• EXERCISE OBJECTIVE:
Beginning with the first line and ending with the one containing "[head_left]", copy the lines of the listing below exactly; omit everything else.

>>>

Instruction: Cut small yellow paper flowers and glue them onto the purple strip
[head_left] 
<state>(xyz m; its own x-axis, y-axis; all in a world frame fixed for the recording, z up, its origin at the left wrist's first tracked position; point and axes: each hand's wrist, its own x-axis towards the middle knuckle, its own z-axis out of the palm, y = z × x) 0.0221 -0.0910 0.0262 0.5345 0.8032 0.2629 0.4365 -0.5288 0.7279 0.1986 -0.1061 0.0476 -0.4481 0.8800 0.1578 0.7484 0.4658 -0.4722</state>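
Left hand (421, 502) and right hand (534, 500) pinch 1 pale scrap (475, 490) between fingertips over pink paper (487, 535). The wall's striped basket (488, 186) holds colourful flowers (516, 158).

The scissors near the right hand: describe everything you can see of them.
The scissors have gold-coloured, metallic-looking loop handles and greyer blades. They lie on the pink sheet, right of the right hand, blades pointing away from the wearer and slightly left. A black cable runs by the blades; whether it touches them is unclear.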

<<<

• RESPONSE BELOW:
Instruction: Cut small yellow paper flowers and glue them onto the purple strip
[head_left] 

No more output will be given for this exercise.